Das Jahr geht so langsam zur Neige und die Weihnachtszeit bringt auch in die Oscar-Saison die Ruhe. Zwischen den Jahren werden keine nennenswerten Nominierungen bekanntgegeben oder Filmpreise verliehen. Erst im Januar geht es direkt mit voller Power los, wenn zwischen dem 2. und dem 13. Januar die Gewerkschaften der Produzenten (PGA), der Regisseure (DGA), der Drehbuchautoren (WGA), der Kameraleute (ASC) und der Cutter (ACE) sowie die BAFTA (britisches Pendant zu den Oscars) ihre Noms verkünden und natürlich am 15. Januar auch die Oscarnominierungen enthüllt werden.

Doch bevor wir Euch in die Ruhe vor dem erneuten Entfachen des Sturms entlassen, können wir Euch noch ein weiteres kleines Stück des diesjährigen Oscar-Rennens offenbaren. Vier weitere Filmkritikerverbände aus den USA haben ihre Favoriten von 2014 gewählt. Die großen Verbände (New York, Los Angeles, Chicago, Boston, San Francisco) sind natürlich schon durch, doch auch viele andere Städte haben eigene Filmkritikergruppen. Einen direkten Einfluss auf das Oscar-Rennen haben sie selbstverständlich nicht, ebenso wenig, wie auch alle andere Kritikergruppen, doch die Ergebnisse geben über die Menge hinweg einen guten Eindruck davon, woher der Wind weht. Diesmal sind es die Filmkritiker von Las Vegas, Phoenix, St. Louis und Detroit, die die besten Leistungen in Filmen von 2014 prämiert haben und Boyhood hat mal ausnahmsweise nicht alles durch die Bank gewonnen. Nicht falsch verstehen, zwei der vier Verbände benannten Boyhood immer noch als „Besten Film“, doch das Blatt wendete sich auch so langsam zugunsten von Birdman, der diesmal mit Boyhood locker mithalten konnte und ebenfalls zweimal als Film und zweimal für seinen Regisseur gewinnen konnte.

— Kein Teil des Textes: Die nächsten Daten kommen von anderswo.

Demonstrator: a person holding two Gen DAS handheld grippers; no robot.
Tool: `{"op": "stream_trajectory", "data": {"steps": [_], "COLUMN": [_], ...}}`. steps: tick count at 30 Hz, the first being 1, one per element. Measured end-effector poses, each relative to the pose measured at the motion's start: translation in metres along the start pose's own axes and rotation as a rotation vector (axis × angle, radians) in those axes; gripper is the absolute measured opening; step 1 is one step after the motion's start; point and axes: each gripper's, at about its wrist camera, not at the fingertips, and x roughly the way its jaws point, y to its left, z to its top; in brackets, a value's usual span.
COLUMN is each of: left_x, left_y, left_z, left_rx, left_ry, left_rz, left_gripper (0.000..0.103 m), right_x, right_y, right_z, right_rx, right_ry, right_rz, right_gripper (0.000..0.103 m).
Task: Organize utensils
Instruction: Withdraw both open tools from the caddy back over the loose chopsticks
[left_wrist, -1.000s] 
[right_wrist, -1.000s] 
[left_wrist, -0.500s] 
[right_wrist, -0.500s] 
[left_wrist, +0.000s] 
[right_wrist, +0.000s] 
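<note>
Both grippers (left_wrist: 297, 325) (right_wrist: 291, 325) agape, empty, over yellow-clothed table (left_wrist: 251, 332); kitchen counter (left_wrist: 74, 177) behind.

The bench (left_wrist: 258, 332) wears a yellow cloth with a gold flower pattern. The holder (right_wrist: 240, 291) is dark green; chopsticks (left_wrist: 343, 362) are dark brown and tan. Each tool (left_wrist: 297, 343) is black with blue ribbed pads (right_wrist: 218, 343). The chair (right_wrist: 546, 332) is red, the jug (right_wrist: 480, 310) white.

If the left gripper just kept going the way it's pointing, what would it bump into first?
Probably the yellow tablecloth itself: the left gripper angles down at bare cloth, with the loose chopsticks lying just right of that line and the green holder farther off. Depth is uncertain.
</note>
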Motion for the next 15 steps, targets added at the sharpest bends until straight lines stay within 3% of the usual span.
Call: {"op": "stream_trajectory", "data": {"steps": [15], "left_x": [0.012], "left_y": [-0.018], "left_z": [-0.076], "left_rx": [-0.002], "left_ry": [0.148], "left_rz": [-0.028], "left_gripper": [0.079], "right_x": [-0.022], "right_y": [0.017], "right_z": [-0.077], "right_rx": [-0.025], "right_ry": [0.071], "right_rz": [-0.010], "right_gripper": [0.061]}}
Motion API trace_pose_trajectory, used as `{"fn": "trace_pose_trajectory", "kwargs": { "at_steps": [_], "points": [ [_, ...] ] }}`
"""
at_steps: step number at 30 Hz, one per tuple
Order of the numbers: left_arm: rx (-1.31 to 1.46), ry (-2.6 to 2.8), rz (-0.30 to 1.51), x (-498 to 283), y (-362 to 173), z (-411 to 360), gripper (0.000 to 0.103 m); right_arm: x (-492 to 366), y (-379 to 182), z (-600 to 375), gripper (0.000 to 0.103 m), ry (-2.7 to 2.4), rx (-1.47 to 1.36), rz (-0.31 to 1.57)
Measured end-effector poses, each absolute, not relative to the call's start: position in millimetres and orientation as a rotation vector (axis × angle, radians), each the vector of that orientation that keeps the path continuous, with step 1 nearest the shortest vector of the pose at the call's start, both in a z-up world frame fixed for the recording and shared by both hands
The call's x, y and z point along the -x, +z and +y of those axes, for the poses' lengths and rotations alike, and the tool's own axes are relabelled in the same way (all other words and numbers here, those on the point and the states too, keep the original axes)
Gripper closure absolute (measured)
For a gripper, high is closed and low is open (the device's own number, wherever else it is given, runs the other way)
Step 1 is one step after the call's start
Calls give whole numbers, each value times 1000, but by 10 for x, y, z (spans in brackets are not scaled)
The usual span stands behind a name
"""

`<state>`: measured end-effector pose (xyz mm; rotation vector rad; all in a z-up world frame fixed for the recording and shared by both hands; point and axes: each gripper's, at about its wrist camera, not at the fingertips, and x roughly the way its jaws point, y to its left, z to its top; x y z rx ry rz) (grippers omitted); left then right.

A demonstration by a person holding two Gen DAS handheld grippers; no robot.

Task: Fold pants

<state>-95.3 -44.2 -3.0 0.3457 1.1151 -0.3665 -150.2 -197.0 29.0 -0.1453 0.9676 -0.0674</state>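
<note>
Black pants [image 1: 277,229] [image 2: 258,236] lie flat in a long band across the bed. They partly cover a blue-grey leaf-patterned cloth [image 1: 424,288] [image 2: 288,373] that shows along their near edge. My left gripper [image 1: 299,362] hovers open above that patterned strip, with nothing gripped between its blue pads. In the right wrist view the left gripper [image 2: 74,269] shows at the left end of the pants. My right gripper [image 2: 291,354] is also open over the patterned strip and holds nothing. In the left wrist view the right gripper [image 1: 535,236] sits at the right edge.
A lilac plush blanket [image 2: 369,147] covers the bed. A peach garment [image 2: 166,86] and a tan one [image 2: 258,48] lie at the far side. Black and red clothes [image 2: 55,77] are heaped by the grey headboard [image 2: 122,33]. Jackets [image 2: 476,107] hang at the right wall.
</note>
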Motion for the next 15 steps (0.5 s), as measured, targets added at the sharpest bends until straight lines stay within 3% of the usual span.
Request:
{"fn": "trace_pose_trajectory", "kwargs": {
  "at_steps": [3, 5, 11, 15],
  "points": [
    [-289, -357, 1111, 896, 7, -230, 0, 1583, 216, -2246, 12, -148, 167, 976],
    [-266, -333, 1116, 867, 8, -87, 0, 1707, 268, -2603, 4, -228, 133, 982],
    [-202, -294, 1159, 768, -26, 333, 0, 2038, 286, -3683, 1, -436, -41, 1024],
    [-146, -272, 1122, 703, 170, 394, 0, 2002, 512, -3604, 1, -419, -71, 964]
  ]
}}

Die größte Siegerin dieser Kritikerpreise war aber Rosamund Pike, die für Gone Girl drei weitere Preise abgestaubt hat und mittlerweile als stärkste Konkurrentin von Julianne Moore gelten selten, die allerdings weiterhin Favoritin für ihre Performance in Still Alice bleibt, da sie noch nie zuvor gewonnen hat (trotz vier Nominierungen). Es freut mich aber, dass Pikes Performance auch breite Anerkennung bekommt. Auf ihrer Seite hat sie, im Gegensatz zu Moore, einen enorm populären und kommerziell erfolgreichen Film.

Gehen wir die einzelnen Listen durch. Zunächst haben wir die Las Vegas Film Critics Society (LVFCS). Letztes Jahr gewann 12 Years a Slave als „Bester Film“ in Las Vegas (und später auch bei den Oscars). Insgesamt liegt die LVFCS aber häufiger falsch als richtig, was die Vorhersage des Oscarsiegers angeht. In den vergangenen 17 Jahren haben nur achtmal die Gewinner des LVFCS-Preises für den „Besten Film“. diese Auszeichnung auch bei den Oscars bekommen. Dieses Jahr mochten die Kritiker von Las Vegas offensichtlich Birdman ganz besonders und prämierten den Film gleich sechsmal. Cool ist auch, dass Edge of Tomorrow hier den Preis für den „Besten Schnitt“ gewann, den er auch von den Filmkritikern in San Diego bekommen hat. Hat der Streifen vielleicht Außenseiter-Chancen auf eine Oscarnominierung in dieser Kategorie, nachdem der Film beim Rennen um den Effekte-Oscar bereits früh ausgeschieden ist?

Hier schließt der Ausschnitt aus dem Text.